CODING FUNCTIONS OF RNA

(1) RNA (and DNA!) can serve as a matrix for private playback through the complementary chains of RNA:1962-1964 – the discovery of self-reproduction polioviruses RNA in animal cells (D. Baltimore).1965-1966 – discovery-replication of RNA bacteriophages of the type of R17 and MS2 in bacterial cells (S. Spiegelman).(2) RNA can serve as a matrix for DNA synthesis:1970 – opening of the reverse transcription (H. M. Temin, D. Baltimore).

The catalytic function of RNA (ribozymes)

(1) The discovery of natural ribozymes:K. Kruger, P.J. Grabowski, A.J. Zaug, J. Sands, D.E. Gottschling and T.R. Cech (1982) Self-splicing RNA: Autoexcision and autocyclization of the ribosomal RNA intervening sequences of Tetrahymena. Cell 31: 147-157.C. Guerrier-Takada, K. Gardiner, T. Marsh, N. Pace and S. Altman (1983) The RNA moiety of ribonuclease P is the catalytic subunit of the enzyme. Cell 35: 849-857.

(2) The creation of artificial ribozymes:D.L. Robertson and G.F. Joyce (1990) Selection in vitro of an RNA enzyme that specifically cleaves single-stranded DNA. Nature 344: 467-468.Reviewed in: T.R. Cech and B.L. Golden (1999) Building a catalytic active site using only RNA. In The RNA World, 2nd Edition (Eds. R.F. Gesteland et al.), CSHL Press, New York.

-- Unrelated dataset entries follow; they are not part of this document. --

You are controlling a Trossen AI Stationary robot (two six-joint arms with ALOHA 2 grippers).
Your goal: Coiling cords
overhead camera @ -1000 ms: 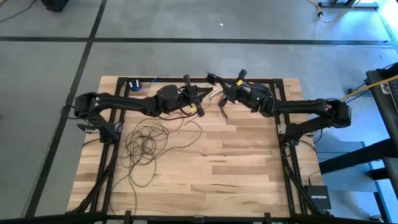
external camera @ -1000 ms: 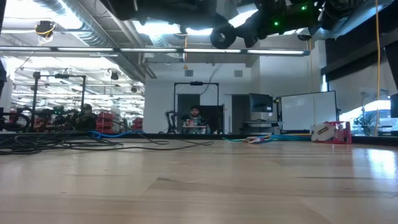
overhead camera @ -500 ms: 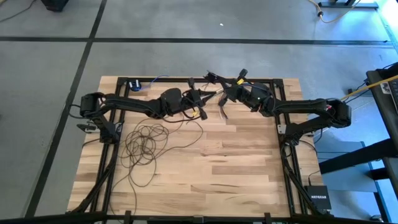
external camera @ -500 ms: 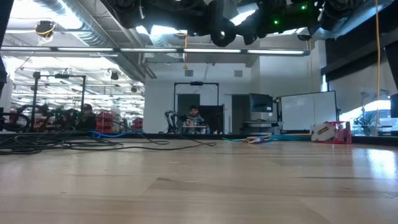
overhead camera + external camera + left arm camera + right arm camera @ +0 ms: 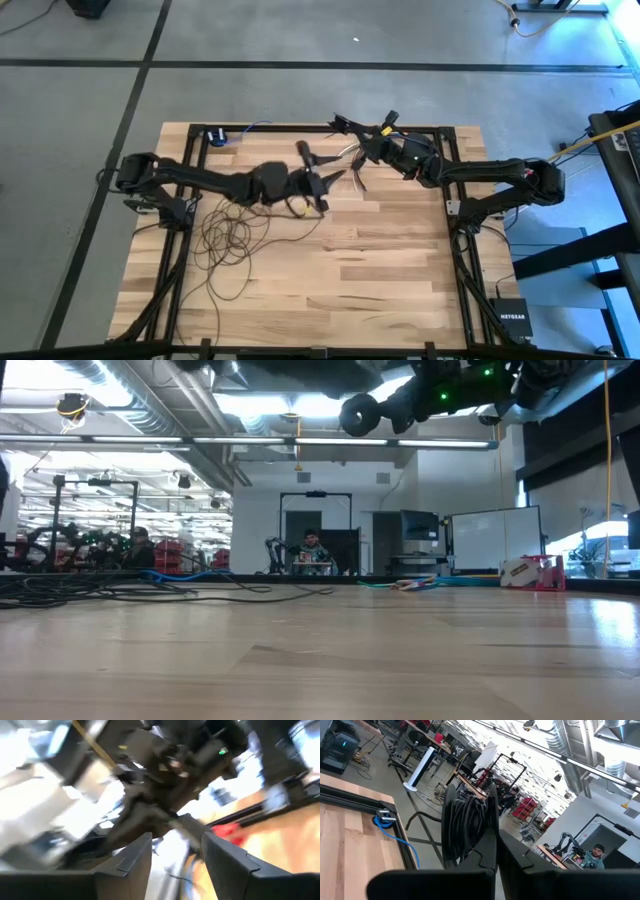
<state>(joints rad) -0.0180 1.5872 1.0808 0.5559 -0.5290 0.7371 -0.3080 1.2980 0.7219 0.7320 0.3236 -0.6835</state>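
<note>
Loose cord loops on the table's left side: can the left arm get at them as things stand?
Probably yes. The left gripper is open and empty just right of the loose cord loops, with bare table between. The right gripper, shut on the coiled cord, stays clear.

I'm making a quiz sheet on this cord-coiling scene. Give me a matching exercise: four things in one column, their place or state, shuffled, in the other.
Things:
1. left gripper
2. right gripper
3. loose cord loops
4. blue cable

Places or states:
A. lying spread on the table's left half
B. shut on a coiled bundle of cord
C. open, fingers apart, holding nothing
D. by the table's black frame rail

Pairs: 1-C, 2-B, 3-A, 4-D
</note>
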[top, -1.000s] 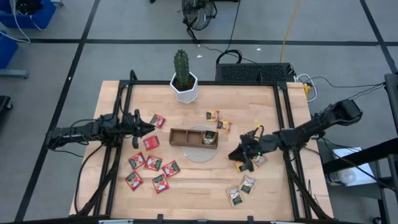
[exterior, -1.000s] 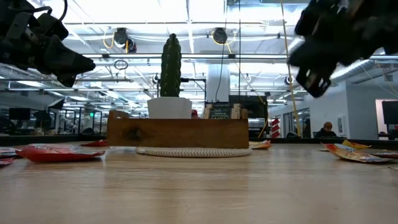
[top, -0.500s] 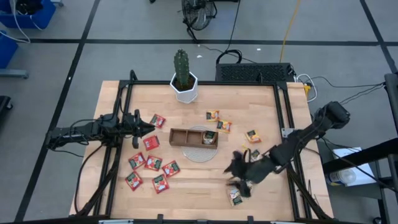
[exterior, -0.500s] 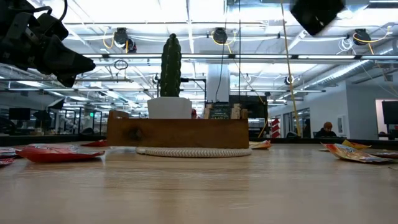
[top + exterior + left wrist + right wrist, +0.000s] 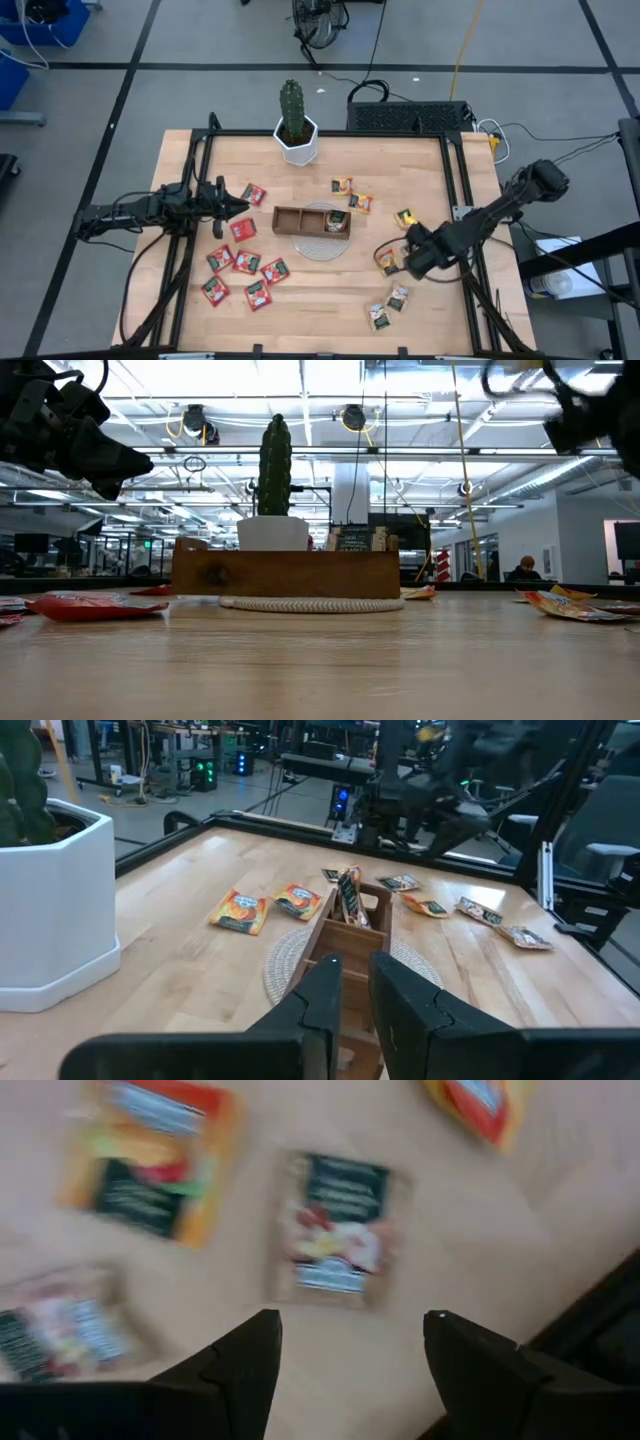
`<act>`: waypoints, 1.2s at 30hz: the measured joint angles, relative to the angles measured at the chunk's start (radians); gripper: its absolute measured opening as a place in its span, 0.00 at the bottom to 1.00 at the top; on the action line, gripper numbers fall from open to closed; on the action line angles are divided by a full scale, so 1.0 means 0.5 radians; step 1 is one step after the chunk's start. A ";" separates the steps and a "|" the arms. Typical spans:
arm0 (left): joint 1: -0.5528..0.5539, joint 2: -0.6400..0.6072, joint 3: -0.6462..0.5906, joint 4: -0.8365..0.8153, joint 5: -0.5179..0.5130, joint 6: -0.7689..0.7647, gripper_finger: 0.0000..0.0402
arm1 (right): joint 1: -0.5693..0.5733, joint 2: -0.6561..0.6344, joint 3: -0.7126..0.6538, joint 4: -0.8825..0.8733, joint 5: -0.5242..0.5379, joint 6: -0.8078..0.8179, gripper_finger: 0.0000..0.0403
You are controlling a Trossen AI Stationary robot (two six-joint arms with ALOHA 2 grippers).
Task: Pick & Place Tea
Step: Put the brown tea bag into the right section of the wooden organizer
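Observation:
Small flat tea sachets lie spread over the table: red ones [image 5: 245, 262] at the left, orange ones [image 5: 350, 195] beyond the tray, grey-white ones [image 5: 390, 305] near the front. The brown wooden tray [image 5: 300, 221] sits on a round woven mat, and one sachet [image 5: 338, 220] stands in its right end. My right gripper [image 5: 400, 262] hovers open over the sachets right of the tray. A pale sachet [image 5: 340, 1230] lies flat beyond its fingers, untouched. My left gripper [image 5: 240, 206] hangs shut above the table, left of the tray, with nothing in it.
A cactus in a white pot [image 5: 296, 130] stands at the far edge, behind the tray. Black frame rails [image 5: 462, 200] run along the table's left, right and far sides. Bare wood [image 5: 320, 290] shows in front of the tray.
My right gripper swung from beside the tray's right end toward the table's near edge, then came back toward the far right. It now hovers over the sachets right of the tray. My left gripper has kept still.

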 joint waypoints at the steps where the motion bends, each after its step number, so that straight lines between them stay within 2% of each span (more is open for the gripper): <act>1: 0.001 -0.001 0.001 -0.001 -0.001 -0.001 0.14 | -0.008 -0.068 -0.094 0.077 -0.008 0.033 0.56; 10: 0.000 -0.001 0.001 -0.001 0.000 0.000 0.14 | -0.018 -0.588 -0.881 0.919 -0.063 0.284 0.55; 18: 0.000 0.000 0.001 -0.001 0.000 0.000 0.14 | -0.018 -0.757 -1.262 1.515 -0.108 0.433 0.55; 21: 0.000 -0.001 0.000 -0.001 -0.001 -0.001 0.14 | -0.018 -0.753 -1.330 1.632 -0.166 0.446 0.55; 28: 0.000 -0.001 0.000 0.000 -0.001 0.000 0.14 | -0.018 -0.732 -1.383 1.631 -0.310 0.554 0.55; 36: 0.001 -0.001 0.001 0.000 -0.001 0.000 0.14 | -0.016 -0.728 -1.286 1.552 -0.178 0.597 0.49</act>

Catalytic (natural and artificial)the functions of RNA (ribozymes)

• Hydrolysis fostering relations• Transesterification• Ligation and polymerization of nucleotides including the matrix DNA or RNA• Alkylation and aminoacridone nucleotides• Synthesis of amide (peptide) bonds between amino acids• Transpeptidase• Synthesis of carbon-carbon bonds

CATALYTIC (NATURAL AND ARTIFICIAL)RNA FUNCTIONS (RIBOZYMES)

• Hydrolysis of phosphoether bonds• Transesterification• Ligation and polymerization of nucleotides, including on a DNA or RNA template• Alkylation and aminoacylation of nucleotides• Synthesis of amide (peptide) bonds between amino acids• Transpeptidation• Synthesis of carbon-carbon bonds

The function of recognizing small ligands (substrates)

(1) E. Cundliffe (1986) Involvement of specific portions of ribosomal RNA in defined ribosomal functions: A study utilizing antibiotics. In Structure, Function, and Genetics of Ribosomes (Eds. B. Hardesty

and G. Kramer), p.p. 128-142. Springer-Verlag, New York."Still not a suspect the ability of RNA to recognize small molecules".

(2) the Discovery and development of aptamers. Methodology SELEX’a.А. Ellington and J. Szostak (1990) In vitro selection of RNA molecules that bind specific ligands. Nature 346: 818-822.C. Tuerk and L. Gold (1990) Systematic evolution of ligands by exponential enrichment. Science 249: 505-510.

The function of recognizing small ligands (substrates)

(3) Demonstration of specific interactions of natural RNA with small molecules.D. Fourmy, M.I. Recht, S.C. Blanchard and J.D. Puglisi (1996) Structure of the A site of E. coli 16S rRNA complexed with an aminoglycoside antibiotic. Science 274: 1367-1371.

Three-dimensional structures of complexes of RNA with aminoglycoside antibiotics.(a) Paromomycin-A-site RNA complex. (b) Tobramycin-RNA aptamerscomplex.Reproduced from J.D. Puglisi and J.R. Williamson (1999) In The RNA World, 2nd Edition (Eds. R.F. Gesteland et al.), CSHL Press, New York.

Thus, RNA is able to carry out all the basic functions characteristic of both DNA and proteins. Therefore, ensembles of RNA molecules with different, complementary functions can be self-sufficient as assimilating, metabolizing, replicating, and structural systems, i.e. to be the prototype of living systems.